◆ Requirement:
Find the line with "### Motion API" and the line with "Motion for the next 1" in the entries below; output exactly those two lines, every line between them, and no others.

◆ Data provided:
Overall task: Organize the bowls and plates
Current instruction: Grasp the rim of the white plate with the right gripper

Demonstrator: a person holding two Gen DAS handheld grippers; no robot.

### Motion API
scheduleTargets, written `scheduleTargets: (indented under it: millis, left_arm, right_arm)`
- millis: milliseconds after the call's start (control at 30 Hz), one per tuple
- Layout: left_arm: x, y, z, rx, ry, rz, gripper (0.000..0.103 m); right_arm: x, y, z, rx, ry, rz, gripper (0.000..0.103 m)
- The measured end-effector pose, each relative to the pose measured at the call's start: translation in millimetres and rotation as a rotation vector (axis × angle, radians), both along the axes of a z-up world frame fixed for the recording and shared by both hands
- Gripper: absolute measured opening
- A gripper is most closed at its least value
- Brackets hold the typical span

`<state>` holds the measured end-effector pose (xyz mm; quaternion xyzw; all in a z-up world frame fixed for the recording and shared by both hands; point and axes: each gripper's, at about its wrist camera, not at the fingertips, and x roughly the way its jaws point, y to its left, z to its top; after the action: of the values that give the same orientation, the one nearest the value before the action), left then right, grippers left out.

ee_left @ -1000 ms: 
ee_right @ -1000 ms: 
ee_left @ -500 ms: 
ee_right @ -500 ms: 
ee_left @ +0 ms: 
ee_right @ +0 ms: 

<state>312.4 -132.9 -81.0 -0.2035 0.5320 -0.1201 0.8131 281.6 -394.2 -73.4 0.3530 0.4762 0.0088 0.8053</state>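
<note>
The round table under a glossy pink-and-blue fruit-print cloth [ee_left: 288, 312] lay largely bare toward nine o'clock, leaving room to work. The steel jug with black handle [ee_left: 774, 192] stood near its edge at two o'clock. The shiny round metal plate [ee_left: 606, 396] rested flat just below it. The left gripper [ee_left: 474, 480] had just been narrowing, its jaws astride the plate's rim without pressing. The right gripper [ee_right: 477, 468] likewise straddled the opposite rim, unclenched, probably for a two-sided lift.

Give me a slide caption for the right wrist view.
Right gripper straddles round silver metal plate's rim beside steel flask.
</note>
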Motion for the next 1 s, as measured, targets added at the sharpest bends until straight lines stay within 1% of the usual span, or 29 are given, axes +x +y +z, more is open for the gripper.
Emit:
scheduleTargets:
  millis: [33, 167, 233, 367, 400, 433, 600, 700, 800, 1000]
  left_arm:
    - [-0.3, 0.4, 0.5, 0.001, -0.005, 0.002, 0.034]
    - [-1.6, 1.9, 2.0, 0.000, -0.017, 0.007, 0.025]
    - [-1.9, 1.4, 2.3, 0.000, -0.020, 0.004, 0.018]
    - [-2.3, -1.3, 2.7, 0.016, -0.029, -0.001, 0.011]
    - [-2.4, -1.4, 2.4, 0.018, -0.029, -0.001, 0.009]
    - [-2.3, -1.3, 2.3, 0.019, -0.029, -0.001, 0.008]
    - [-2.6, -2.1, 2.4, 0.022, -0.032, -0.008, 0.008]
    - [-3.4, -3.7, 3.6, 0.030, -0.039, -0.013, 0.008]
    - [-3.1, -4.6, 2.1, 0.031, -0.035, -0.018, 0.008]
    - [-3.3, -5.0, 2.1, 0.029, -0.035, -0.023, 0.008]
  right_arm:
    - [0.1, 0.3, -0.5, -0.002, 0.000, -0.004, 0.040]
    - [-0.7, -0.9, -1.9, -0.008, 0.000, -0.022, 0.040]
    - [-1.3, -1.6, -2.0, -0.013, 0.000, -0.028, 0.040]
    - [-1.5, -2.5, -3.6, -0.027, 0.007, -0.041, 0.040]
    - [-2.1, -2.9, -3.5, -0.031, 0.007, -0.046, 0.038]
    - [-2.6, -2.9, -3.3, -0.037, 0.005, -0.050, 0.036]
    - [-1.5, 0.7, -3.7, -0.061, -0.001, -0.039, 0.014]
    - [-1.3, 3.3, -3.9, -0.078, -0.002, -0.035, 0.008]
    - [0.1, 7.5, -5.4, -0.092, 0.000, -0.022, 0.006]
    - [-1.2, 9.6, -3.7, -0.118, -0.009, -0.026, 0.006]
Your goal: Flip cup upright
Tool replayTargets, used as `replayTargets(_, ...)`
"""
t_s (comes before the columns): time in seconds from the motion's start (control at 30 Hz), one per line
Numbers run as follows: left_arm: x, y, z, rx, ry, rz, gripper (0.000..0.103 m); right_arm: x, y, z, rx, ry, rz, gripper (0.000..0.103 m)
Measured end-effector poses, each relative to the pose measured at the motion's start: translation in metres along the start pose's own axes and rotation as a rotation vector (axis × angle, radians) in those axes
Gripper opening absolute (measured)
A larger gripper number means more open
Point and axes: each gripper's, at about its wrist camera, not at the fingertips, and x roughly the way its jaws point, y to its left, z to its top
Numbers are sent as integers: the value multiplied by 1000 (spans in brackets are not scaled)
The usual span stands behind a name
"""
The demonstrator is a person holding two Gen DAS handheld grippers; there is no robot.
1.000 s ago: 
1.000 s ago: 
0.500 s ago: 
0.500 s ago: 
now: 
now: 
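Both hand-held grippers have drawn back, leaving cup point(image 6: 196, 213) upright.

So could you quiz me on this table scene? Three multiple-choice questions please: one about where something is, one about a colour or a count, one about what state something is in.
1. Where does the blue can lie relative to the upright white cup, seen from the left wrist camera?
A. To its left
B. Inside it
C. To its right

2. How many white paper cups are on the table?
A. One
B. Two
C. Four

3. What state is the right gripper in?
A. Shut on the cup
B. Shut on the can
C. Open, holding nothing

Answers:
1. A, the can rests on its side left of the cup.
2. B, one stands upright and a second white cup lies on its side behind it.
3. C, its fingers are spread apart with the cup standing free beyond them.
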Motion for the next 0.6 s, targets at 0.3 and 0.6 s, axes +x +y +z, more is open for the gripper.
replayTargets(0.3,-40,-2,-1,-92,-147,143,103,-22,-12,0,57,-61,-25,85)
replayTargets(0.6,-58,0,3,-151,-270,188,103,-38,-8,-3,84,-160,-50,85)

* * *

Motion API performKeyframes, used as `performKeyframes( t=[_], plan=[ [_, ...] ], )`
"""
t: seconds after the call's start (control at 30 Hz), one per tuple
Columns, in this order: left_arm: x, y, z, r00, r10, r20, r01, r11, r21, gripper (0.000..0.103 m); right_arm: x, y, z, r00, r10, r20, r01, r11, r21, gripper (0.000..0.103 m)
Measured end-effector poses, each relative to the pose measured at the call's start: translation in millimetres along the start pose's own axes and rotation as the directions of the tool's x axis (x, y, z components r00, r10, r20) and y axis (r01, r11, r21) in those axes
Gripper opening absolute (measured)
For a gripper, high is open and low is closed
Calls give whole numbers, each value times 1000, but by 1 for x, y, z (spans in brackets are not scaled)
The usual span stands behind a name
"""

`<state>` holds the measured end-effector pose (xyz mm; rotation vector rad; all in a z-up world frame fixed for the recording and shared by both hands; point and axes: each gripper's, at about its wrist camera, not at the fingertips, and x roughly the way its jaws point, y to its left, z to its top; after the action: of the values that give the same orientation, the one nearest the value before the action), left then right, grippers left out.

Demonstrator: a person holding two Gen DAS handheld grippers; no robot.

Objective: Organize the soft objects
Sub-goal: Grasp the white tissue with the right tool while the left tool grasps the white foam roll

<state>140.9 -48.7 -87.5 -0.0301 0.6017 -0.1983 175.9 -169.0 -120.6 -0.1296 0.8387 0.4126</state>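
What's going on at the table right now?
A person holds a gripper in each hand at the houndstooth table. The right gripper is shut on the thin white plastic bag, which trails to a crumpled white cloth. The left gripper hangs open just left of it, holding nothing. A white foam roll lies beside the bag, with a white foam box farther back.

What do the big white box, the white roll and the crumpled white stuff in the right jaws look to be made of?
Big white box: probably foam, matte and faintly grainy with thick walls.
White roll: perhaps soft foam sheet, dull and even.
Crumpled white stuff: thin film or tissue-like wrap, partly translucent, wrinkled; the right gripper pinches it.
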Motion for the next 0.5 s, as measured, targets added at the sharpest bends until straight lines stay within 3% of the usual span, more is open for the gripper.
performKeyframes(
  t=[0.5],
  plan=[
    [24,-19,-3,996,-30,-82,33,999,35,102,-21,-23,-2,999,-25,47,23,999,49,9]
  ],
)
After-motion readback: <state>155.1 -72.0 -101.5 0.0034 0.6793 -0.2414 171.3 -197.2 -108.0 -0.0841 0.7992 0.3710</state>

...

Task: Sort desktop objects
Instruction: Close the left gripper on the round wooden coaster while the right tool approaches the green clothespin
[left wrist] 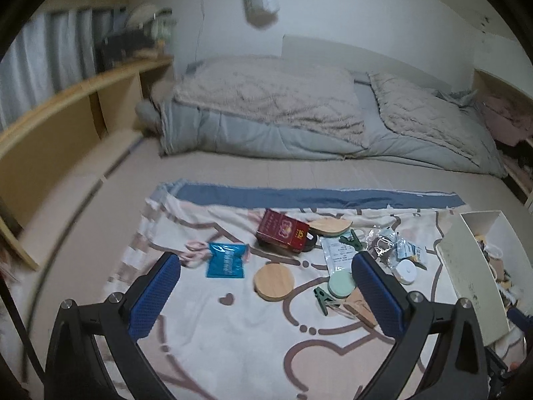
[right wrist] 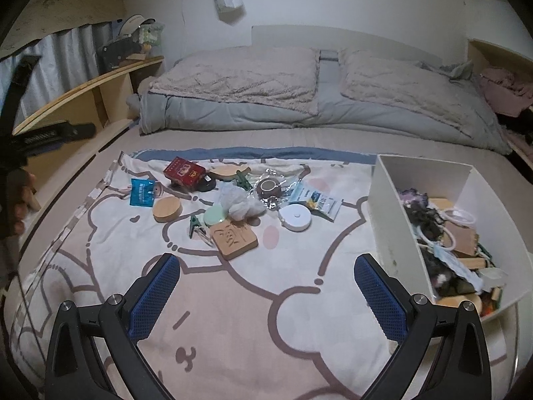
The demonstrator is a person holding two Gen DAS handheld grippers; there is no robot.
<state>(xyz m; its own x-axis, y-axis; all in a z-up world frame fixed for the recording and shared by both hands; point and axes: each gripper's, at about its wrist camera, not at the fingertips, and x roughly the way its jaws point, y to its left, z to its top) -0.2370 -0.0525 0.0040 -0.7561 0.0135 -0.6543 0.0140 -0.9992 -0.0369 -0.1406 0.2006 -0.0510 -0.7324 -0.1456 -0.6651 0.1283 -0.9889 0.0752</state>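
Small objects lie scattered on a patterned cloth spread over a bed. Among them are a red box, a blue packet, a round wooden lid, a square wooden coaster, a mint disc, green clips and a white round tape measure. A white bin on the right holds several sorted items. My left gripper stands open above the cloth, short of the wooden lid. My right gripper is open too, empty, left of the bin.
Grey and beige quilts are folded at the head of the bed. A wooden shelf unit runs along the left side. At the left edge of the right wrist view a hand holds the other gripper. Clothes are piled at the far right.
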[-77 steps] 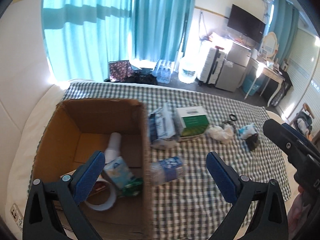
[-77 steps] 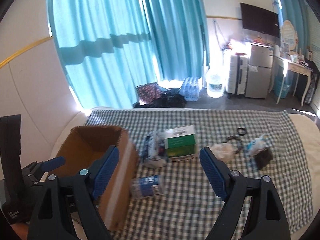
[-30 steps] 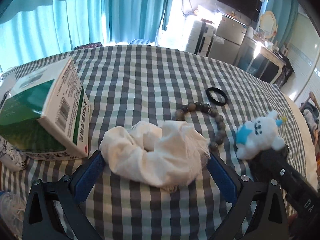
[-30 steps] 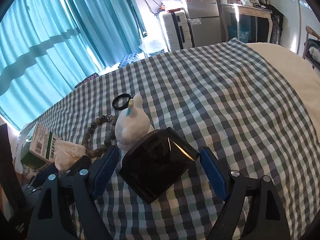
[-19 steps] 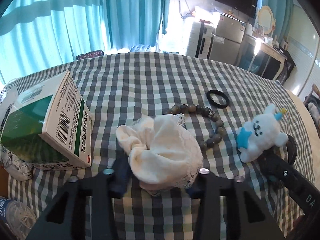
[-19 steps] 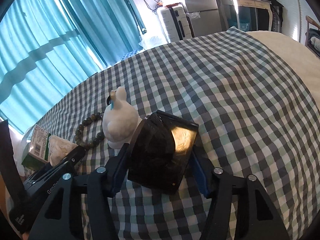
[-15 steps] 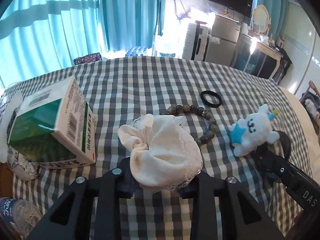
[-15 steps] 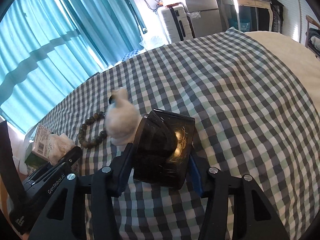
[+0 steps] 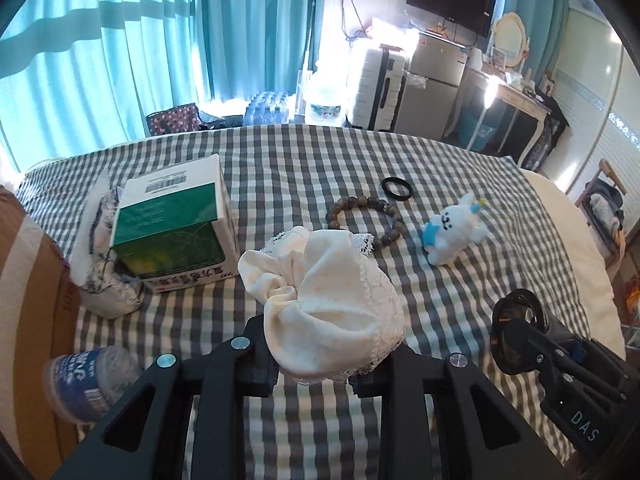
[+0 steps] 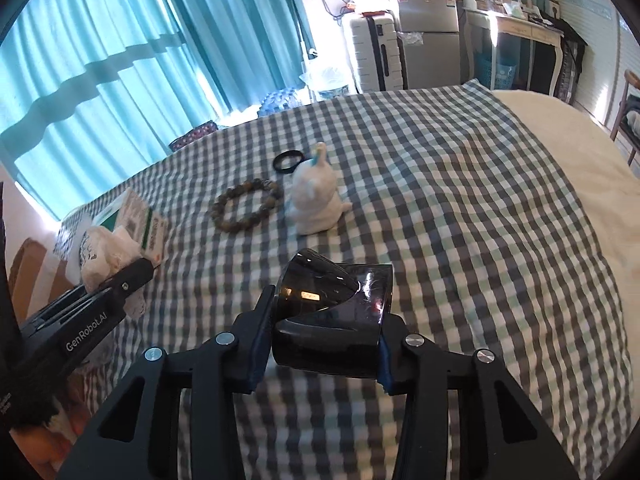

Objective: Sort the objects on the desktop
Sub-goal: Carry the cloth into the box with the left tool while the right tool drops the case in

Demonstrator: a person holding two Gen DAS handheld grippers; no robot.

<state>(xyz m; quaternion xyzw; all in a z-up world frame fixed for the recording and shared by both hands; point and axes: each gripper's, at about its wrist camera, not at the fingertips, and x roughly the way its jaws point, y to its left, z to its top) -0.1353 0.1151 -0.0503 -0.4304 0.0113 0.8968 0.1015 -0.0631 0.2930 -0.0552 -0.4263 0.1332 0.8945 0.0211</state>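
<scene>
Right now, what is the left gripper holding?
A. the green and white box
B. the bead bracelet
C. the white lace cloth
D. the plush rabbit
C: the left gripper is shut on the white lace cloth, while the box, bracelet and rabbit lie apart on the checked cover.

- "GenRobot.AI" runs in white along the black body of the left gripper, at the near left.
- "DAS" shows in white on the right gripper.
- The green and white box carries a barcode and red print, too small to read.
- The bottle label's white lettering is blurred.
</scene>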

◆ Response:
### Motion API
scheduleTargets, written `scheduleTargets: (indented under it: millis, left_arm, right_arm)`
- millis: milliseconds after the call's start (control at 30 Hz), one per tuple
- Layout: left_arm: x, y, z, rx, ry, rz, gripper (0.000..0.103 m); right_arm: x, y, z, rx, ry, rz, gripper (0.000..0.103 m)
- The measured end-effector pose, each relative to the pose measured at the call's start: translation in millimetres and rotation as a rotation vector (axis × angle, radians), both along the axes of a z-up world frame fixed for the recording and shared by both hands
- Gripper: absolute measured opening
- A gripper is most closed at its least value
- Brackets hold the typical span

`<state>` holds the measured end-effector pose (xyz mm; quaternion xyzw; all in a z-up world frame fixed for the recording and shared by both hands; point and axes: each gripper's, at about its wrist camera, not at the fingertips, and x roughly the way its jaws point, y to its left, z to its top; after the action: of the values that give the same orientation, the one nearest the value before the action), left then right, grippers left out.

ee_left @ -1000 ms: 
ee_right @ -1000 ms: 
ee_left @ -500 ms: 
ee_right @ -500 ms: 
ee_left @ +0 ms: 
ee_right @ +0 ms: 

<state>312.4 -132.9 -81.0 -0.2035 0.5320 -0.1201 0.8131 281.6 -394.2 -73.4 0.3530 0.4762 0.0088 0.8053</state>
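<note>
The round table under a glossy pink-and-blue fruit-print cloth [ee_left: 288, 312] lay largely bare toward nine o'clock, leaving room to work. The steel jug with black handle [ee_left: 774, 192] stood near its edge at two o'clock. The shiny round metal plate [ee_left: 606, 396] rested flat just below it. The left gripper [ee_left: 474, 480] had just been narrowing, its jaws astride the plate's rim without pressing. The right gripper [ee_right: 477, 468] likewise straddled the opposite rim, unclenched, probably for a two-sided lift.

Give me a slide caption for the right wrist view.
Right gripper straddles round silver metal plate's rim beside steel flask.
</note>
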Motion for the next 1 s, as measured, targets added at the sharpest bends until straight lines stay within 1% of the usual span, or 29 are given, axes +x +y +z, more is open for the gripper.

Fully answered, the exercise is complete.